(Beginning of DATA RECORDS)

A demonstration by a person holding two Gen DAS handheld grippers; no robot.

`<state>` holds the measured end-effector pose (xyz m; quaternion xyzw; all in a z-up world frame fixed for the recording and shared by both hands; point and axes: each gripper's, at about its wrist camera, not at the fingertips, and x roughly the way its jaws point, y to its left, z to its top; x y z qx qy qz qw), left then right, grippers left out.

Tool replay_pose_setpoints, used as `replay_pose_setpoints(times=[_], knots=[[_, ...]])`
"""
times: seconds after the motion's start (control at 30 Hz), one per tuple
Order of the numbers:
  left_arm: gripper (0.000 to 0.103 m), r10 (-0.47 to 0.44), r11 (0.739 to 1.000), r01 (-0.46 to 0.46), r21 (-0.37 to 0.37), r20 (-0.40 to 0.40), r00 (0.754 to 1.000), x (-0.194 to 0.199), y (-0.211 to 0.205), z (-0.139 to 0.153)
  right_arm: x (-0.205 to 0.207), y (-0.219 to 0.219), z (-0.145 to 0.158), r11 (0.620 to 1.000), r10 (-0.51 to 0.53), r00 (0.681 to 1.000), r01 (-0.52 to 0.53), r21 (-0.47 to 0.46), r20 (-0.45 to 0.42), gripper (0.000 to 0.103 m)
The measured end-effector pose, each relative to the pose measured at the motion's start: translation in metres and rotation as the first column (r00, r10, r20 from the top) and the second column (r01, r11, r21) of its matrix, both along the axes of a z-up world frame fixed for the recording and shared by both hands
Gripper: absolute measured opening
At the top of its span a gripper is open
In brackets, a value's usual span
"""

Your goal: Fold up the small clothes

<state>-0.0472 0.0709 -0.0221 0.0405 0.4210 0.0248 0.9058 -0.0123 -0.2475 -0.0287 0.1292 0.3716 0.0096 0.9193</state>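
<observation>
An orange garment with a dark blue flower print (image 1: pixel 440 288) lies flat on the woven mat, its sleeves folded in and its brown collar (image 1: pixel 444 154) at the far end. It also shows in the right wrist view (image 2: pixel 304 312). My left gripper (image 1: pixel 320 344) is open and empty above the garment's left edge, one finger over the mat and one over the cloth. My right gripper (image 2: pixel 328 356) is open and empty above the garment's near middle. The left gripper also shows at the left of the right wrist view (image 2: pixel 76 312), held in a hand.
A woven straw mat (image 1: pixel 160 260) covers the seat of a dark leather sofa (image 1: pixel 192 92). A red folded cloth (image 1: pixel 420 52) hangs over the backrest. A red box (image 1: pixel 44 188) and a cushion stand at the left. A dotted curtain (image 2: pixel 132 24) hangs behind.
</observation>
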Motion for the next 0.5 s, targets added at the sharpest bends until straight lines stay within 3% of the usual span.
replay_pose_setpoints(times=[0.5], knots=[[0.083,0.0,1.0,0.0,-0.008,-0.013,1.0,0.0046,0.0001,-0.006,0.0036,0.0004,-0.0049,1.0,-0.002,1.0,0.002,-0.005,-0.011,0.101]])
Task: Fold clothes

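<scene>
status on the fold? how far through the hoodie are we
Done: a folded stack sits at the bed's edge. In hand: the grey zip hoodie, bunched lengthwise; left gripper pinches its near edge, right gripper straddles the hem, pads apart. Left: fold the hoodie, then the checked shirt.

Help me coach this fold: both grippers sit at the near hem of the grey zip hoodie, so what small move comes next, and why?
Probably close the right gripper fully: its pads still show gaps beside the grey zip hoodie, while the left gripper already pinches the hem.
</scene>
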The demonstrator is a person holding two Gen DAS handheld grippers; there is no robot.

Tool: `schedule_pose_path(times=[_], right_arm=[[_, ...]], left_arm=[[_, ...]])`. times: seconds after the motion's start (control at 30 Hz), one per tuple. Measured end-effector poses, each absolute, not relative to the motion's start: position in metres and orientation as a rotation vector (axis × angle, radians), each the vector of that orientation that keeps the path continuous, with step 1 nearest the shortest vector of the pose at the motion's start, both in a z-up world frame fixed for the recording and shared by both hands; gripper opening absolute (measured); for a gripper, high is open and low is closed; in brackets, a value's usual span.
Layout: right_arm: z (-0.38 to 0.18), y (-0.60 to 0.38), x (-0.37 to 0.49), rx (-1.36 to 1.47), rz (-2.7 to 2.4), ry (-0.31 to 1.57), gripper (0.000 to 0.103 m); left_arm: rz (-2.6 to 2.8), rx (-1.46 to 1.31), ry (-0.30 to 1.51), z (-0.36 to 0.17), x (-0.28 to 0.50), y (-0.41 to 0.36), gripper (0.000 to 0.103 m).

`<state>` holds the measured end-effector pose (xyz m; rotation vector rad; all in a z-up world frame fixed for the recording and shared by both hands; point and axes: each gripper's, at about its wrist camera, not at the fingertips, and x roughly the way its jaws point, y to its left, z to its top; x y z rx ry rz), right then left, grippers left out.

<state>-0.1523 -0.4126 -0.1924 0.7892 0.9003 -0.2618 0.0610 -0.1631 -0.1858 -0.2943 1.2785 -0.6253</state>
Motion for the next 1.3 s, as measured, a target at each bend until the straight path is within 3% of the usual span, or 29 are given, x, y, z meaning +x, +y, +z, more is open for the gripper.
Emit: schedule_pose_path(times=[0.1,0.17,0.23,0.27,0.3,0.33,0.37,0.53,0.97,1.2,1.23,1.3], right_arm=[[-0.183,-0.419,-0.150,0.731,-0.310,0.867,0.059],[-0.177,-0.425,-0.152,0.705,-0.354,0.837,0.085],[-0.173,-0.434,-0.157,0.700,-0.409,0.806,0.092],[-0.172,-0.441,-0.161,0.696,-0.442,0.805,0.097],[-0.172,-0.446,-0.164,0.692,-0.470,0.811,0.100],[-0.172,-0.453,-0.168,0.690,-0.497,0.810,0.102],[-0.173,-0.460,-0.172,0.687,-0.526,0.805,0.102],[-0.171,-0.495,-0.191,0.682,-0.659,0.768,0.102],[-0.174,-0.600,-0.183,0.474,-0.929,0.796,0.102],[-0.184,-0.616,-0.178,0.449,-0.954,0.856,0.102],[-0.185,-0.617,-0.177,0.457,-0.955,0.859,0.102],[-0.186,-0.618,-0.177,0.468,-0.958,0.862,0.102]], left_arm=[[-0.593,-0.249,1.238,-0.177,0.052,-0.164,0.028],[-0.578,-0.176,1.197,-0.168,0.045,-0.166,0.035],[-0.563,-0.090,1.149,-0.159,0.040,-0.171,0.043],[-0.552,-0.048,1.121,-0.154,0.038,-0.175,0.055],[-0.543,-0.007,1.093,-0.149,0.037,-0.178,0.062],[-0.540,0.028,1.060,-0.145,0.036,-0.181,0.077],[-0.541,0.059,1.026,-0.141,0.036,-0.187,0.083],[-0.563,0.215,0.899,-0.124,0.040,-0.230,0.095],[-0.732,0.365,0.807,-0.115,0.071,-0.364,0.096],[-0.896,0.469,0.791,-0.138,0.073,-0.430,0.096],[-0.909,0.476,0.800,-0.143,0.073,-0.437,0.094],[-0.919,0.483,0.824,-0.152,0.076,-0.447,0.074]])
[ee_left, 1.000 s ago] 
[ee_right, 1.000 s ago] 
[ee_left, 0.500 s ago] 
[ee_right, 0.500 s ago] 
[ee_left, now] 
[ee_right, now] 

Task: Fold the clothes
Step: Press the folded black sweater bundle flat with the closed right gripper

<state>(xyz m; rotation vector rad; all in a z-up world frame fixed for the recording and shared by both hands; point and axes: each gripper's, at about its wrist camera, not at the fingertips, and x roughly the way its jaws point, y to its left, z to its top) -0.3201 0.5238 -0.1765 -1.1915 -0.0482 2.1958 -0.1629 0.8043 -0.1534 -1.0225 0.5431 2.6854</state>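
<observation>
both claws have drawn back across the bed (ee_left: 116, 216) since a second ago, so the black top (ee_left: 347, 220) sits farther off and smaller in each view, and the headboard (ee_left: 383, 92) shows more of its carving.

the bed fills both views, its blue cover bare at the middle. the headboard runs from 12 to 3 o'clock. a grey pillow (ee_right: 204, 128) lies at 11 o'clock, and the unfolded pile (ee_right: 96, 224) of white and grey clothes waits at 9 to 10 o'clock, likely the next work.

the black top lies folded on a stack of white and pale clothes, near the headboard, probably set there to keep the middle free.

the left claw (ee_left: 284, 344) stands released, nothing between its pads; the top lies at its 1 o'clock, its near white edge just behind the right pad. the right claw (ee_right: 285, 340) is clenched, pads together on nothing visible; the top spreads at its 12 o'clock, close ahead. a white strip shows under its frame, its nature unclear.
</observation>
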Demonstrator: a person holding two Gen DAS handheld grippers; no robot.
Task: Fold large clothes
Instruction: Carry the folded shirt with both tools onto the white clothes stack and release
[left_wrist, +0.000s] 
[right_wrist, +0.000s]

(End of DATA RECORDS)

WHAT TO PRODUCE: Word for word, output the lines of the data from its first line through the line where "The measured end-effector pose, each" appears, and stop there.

EXERCISE SOLUTION:
A demonstration by a person holding two Gen DAS handheld grippers; no robot.

`<state>` holds the measured end-effector pose (xyz m; quaternion xyzw; all in a z-up world frame fixed for the recording and shared by both hands; point and axes: each gripper's, at about its wrist camera, not at the fingertips, and x roughly the way its jaws point, y to its left, z to its top; x y z qx qy qz qw), left then right, grippers left out.

Tool replay_pose_setpoints, used as `replay_pose_setpoints(times=[_], knots=[[_, ...]])`
"""
times: seconds after the motion's start (control at 30 Hz), one per tuple
Order of the numbers:
  left_arm: gripper (0.000 to 0.103 m), r10 (-0.47 to 0.44), r11 (0.739 to 1.000), r01 (-0.46 to 0.46), r21 (-0.37 to 0.37), r20 (-0.40 to 0.40), r00 (0.754 to 1.000), x (-0.194 to 0.199), y (-0.211 to 0.205), z (-0.139 to 0.153)
  right_arm: x (-0.205 to 0.207), y (-0.219 to 0.219), z (-0.145 to 0.158), r11 (0.620 to 1.000), r10 (-0.51 to 0.53), r00 (0.681 to 1.000), r01 (-0.52 to 0.53), r21 (-0.47 to 0.46), r20 (-0.45 to 0.42), gripper (0.000 to 0.103 m)
The measured end-effector pose, each relative to the pose measured at the motion's start: translation in metres and rotation as the first column (r00, r10, r20 from the top) and the second column (r01, r11, r21) of its matrix, both along the axes of a z-up world frame fixed for the recording and shared by both hands

Nothing further is required by the exercise.